KYENGE ATTACCA: “PIÙ STUDENTI AFRICANI IN ITALIA”

Kyenge è pagata dai contribuenti italiani per fare gli interessi degli africani. Il problema non è lei, è chi non la rimanda in Congo.
L’ultima sua iniziativa riguarda questa notizia:
Finalmente, le ambasciate italiane non sono più ‘fabbriche di visti’ per finti turisti o studenti che usano i visti per venire in Italia e non andarsene più. Dopo i ricongiungimenti familiari, il visto turistico è il metodo preferito per entrare in Italia e poi rimanerci una volta scaduto. Ma dopo i porti chiusi, sta finendo.

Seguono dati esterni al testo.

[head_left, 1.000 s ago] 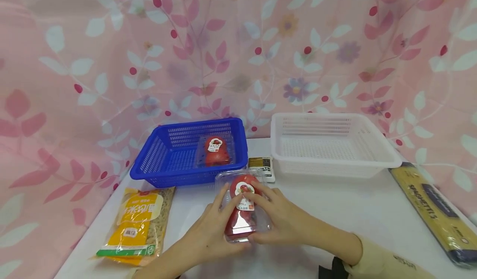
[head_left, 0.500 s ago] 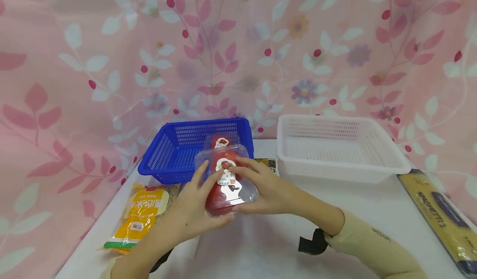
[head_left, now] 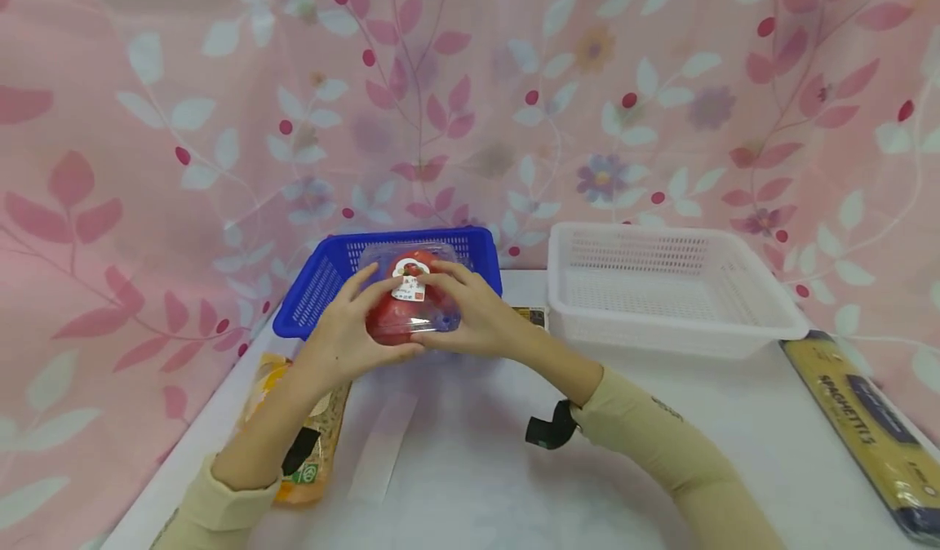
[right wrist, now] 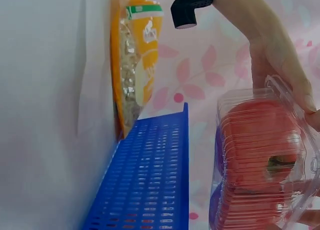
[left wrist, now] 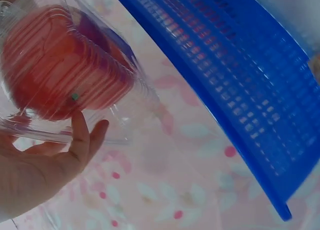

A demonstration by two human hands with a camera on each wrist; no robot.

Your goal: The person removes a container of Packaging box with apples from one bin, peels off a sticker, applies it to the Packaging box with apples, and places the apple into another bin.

«Negano l’accoglienza alle persone in difficoltà. Negano il rispetto dei diritti umani, tenendo in ostaggio i migranti sulle navi. Ora negano anche i visti necessari per venire a studiare in Italia».
E da quando è un diritto per l’universo mondo venire a ‘studiare’ in Italia? Abbiamo il diritto e il dovere di limitare al minimo questi ingressi. Sia perché fasulli nel 95% dei casi. Sia perché le scuole italiane sono, prima di tutto, per gli studenti italiani.